At one time, that may have seemed like a raw deal: Most preseason projections had the Nationals waltzing to the title in the presumably mediocre National League East. Those 76 intradivisional games against their cupcake rivals would be where the Nationals fatten up for the long haul.
But even if it’s still too early, with less than 10 percent of season having been played, to draw large-scale conclusions — the Mets (12-2), for example, are not going to keep playing at an .857 clip — it is not too early to draw some significant but smaller ones. For example: The NL East may be better than we thought.
The Nationals (7-9), who won their division by 20 games in 2017, enter their three-game series in Queens in fourth place, trailing the Mets by six games, the second-place Phillies (9-5) by three and the third-place Atlanta Braves (8-6) by two. (Let’s leave aside for now the Miami Marlins, who at 4-11, are basically what we thought they were.)

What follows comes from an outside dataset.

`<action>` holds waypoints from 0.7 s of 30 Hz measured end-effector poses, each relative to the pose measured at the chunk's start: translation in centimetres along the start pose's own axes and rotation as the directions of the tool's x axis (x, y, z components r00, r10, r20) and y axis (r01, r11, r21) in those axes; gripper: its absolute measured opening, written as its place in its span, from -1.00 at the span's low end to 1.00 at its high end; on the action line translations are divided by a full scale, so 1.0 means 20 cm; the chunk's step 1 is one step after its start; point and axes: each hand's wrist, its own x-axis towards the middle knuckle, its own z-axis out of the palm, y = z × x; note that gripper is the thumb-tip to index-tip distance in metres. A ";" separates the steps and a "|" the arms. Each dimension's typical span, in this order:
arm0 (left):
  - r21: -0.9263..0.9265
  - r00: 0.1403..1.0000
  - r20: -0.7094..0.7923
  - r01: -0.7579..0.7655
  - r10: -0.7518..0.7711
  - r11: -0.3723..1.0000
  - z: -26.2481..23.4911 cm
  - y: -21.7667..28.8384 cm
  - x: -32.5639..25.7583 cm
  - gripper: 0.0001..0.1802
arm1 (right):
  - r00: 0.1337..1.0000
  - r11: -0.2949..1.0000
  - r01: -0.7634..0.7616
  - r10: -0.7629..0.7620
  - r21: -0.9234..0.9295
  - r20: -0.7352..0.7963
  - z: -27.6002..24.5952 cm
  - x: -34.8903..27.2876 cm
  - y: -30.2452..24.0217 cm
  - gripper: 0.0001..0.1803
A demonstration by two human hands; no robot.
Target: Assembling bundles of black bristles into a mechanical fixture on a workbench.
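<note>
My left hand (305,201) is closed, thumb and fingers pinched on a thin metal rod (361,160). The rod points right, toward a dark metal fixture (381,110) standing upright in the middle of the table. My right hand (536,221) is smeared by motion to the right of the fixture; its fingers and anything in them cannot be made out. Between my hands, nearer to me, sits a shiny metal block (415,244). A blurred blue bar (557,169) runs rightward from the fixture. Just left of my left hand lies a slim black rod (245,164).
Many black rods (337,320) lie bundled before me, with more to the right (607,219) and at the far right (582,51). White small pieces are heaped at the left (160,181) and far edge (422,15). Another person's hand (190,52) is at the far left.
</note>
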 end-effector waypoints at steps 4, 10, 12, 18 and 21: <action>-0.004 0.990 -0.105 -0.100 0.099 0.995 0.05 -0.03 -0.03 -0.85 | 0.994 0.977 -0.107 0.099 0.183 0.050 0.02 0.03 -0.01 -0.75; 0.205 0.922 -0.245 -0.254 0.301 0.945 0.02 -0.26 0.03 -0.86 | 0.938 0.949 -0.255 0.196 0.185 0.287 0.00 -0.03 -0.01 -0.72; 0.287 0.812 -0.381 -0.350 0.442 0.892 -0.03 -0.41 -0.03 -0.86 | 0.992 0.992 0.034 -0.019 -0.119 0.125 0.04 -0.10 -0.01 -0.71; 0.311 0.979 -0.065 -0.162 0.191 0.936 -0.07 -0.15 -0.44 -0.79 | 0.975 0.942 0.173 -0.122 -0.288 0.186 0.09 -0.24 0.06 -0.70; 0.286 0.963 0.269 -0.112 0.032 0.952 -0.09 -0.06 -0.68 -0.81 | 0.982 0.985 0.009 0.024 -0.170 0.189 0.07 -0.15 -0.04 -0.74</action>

No, the Mets aren’t going to win 139 games, and the Phillies and Braves probably won’t win 104 and 93, respectively — which is what their current win totals extrapolate to over a full season.
But at the very least, the Mets, who swept the Nationals in Washington two weekends ago, look like a potential juggernaut — the team many expected them to be in 2017, before injuries and internal strife essentially sunk their season by the end of April — and the Phillies and Braves look like rising threats that, with a little good fortune, could see the end-stage of their long rebuilds arrive ahead of schedule.

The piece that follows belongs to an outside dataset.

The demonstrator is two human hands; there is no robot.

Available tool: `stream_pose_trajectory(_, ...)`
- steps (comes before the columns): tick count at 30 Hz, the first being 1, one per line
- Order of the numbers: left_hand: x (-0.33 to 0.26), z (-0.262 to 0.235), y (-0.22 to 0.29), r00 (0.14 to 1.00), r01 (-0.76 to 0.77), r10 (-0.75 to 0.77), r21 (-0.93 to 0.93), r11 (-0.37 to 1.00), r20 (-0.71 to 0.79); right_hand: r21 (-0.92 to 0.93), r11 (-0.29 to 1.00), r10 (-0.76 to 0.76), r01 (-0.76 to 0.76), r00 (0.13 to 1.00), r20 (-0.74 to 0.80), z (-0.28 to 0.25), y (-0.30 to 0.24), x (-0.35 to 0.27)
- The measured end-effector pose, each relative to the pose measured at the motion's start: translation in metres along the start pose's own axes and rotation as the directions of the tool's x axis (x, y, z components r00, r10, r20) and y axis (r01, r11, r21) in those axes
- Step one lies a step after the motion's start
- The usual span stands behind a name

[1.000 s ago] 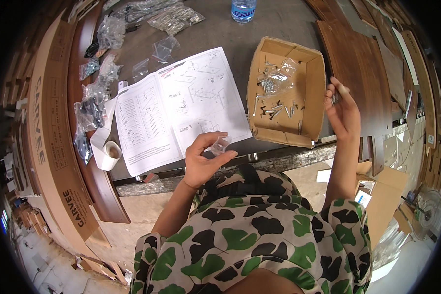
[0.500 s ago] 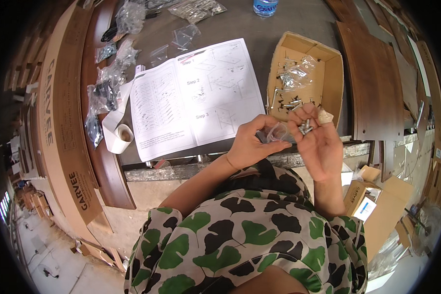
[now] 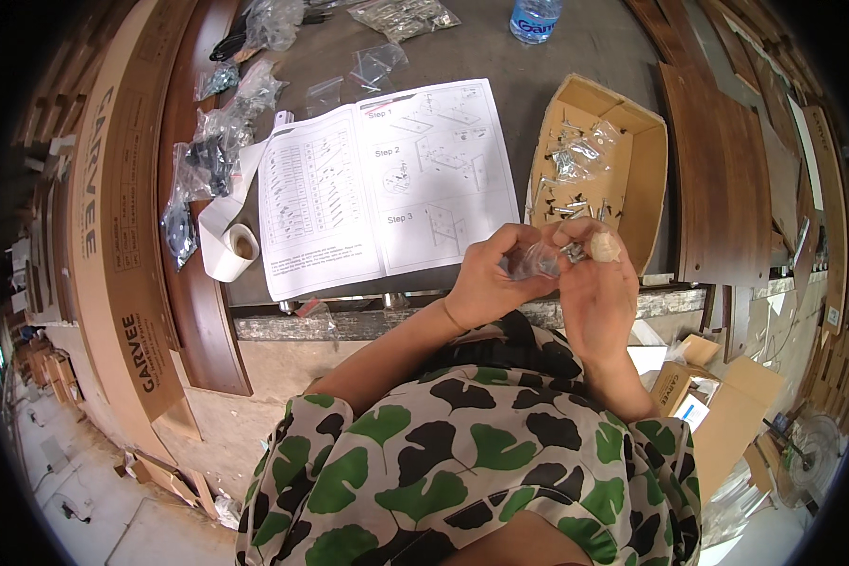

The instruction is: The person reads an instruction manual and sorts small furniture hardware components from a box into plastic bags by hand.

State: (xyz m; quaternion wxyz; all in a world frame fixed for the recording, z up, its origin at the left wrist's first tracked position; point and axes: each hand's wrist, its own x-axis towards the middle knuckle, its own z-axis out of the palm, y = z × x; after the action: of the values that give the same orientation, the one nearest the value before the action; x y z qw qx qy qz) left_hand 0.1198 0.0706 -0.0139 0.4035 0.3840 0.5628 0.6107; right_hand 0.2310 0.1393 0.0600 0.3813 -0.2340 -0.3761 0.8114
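Note:
My left hand (image 3: 484, 283) pinches a small clear plastic bag (image 3: 536, 261) between thumb and fingers. Right beside it, my right hand (image 3: 598, 300) is cupped, palm up, its fingers curled around a few small metal screws (image 3: 573, 252). A tan wrap (image 3: 606, 247) covers the thumb tip of that hand. Both hands meet at the bag's mouth, just in front of a shallow cardboard box (image 3: 646, 193). In the box lie loose screws, an L-shaped hex key and another clear bag (image 3: 585, 158). Exactly how many screws sit in my palm is hidden by the fingers.
An open instruction booklet (image 3: 344, 217) lies on the dark table, left of the box. Further left are a white tape roll (image 3: 241, 247) and bags of hardware (image 3: 222, 141). A water bottle (image 3: 536, 19) stands at the back. Brown boards (image 3: 717, 179) and a long carton (image 3: 113, 226) flank the table.
My right hand has curled its fingers inward over the screws and drawn closer to the bag. The left hand has shifted slightly right with the bag. The view has moved a little.

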Motion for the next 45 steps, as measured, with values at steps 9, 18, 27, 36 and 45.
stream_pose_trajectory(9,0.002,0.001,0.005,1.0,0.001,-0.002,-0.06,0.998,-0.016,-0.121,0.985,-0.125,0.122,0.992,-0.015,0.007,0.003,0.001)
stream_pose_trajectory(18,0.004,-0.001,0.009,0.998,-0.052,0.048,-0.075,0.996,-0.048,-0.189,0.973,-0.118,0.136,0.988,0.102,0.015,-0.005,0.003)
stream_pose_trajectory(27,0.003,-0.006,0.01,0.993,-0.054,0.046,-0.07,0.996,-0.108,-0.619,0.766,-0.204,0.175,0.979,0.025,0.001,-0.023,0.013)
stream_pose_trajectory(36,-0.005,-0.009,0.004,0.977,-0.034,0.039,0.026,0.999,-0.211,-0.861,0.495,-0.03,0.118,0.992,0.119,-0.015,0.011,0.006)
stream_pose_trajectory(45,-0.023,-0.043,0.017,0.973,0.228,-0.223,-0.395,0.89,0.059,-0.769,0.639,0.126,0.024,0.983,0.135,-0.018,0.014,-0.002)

Most of the preseason projections had the Nationals winning the East with ease. Fivethirtyeight.com, for example, ran thousands of simulations and predicted the Nationals would go 93-69 and win the division by 14 games over the Mets. (“It would take another unlikely confluence of underperformance from the Nationals and breakout elsewhere,” the website wrote, “for anybody to catch Washington this year.”)
That’s not to pick on fivethirtyeight.com. For one thing, it is still possible it will be correct in the end. Also, pretty much everyone else — humans, computers or otherwise — came to roughly the same conclusion. ESPN.com’s 29 baseball experts were unanimous in picking the Nationals to win the East. Fangraphs.com’s computer projections had the Nationals winning 92 games and beating the second-place Mets by eight. Interestingly, since those projections are updated daily, based on ongoing results, they now have the Nationals downgraded to 88 wins, while the Mets, Phillies and Braves have seen their projected win totals rise by three games apiece, to 87, 79 and 76, respectively.

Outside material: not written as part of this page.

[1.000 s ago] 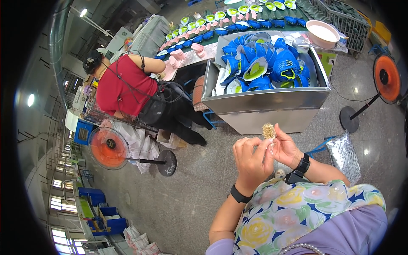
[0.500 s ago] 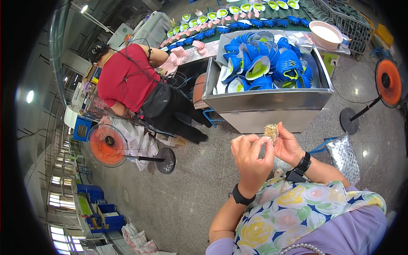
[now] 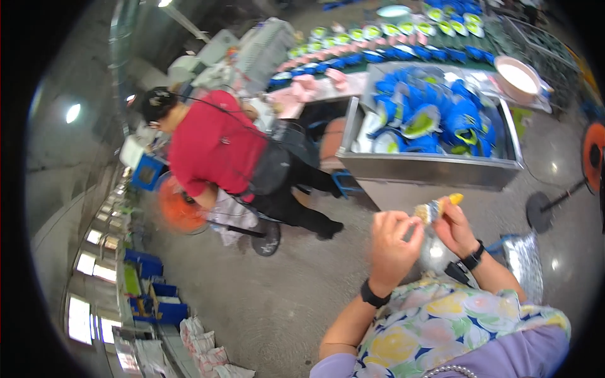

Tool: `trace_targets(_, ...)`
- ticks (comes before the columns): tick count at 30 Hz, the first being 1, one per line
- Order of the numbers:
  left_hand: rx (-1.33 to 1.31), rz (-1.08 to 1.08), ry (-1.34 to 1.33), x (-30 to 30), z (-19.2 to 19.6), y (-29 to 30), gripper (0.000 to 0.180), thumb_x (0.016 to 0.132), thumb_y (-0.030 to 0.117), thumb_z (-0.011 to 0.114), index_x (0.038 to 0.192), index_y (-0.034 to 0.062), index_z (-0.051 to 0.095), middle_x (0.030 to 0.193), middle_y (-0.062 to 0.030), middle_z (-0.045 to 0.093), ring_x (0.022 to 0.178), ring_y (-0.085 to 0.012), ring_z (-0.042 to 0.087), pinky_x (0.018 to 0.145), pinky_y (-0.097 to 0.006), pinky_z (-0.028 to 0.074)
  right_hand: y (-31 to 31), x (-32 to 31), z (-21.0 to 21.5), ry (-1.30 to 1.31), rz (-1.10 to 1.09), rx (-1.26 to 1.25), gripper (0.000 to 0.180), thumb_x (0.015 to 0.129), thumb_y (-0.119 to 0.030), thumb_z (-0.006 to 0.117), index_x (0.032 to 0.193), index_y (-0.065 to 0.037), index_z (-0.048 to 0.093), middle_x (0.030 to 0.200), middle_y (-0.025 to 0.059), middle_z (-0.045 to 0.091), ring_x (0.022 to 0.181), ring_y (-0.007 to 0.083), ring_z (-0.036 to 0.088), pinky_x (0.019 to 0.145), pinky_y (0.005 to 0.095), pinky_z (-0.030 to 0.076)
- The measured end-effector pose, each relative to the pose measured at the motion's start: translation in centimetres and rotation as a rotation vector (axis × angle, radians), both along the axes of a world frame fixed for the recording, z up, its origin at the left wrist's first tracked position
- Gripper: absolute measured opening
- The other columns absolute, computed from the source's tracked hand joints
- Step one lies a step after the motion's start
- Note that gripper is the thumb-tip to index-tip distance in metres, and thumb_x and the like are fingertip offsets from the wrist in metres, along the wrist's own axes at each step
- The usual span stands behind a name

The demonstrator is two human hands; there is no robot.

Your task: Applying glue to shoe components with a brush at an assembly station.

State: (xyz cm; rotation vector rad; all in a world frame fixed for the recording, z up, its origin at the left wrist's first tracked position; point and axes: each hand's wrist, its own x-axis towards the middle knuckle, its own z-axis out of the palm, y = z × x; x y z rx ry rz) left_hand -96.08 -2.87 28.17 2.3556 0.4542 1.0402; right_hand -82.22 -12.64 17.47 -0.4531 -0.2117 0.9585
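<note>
both hands [image 3: 423,234] pinched on a small yellow snack [image 3: 437,207], held up in front of the steel bin [image 3: 435,170] of blue parts

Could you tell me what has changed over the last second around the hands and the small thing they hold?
The small yellowish item has tilted from upright toward the right, gripped by the right hand, while the left hand has eased back beside it. The person in red appears further right and lower in view. The metal bin of blue parts is unchanged.

Open floor [image 3: 277,296] leftward — metal bin [image 3: 428,169] just ahead of hands
</note>
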Motion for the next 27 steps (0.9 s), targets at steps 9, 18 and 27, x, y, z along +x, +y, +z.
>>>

While it’s the Mets that the Nationals are most worried about, and with good reason, both the Phillies and Braves may have staying power as well, given the former’s economic might and the latter’s elite farm system. (The Braves, in fact, may be just days away from calling up outfielder Ronald Acuna, widely considered the top prospect in baseball.) For both franchises, their best days are clearly ahead of them, which is not something the Nationals, to name one other team, can say with any certainty.
Plenty about this season’s first 2 1/2 weeks has been fluky, from the awful weather to the scheduling quirks that seem to have affected almost everyone. Win-loss records at this point can be deceiving. The Phillies, for example, are coming off a week that saw them go 6-0 and outscore opponents by an aggregate score of 37-18 — but all six wins were over the Cincinnati Reds and Tampa Bay Rays, the worst teams in each respective league.
What is clear already, however, is that the NL East is not going to be the one-team race most of us foresaw in March. The Nationals have put themselves in an early hole — behind not one team, but three. Those rivals aren’t all likely to be in those same positions come late September, but it is no longer unreasonable to think such a thing is possible.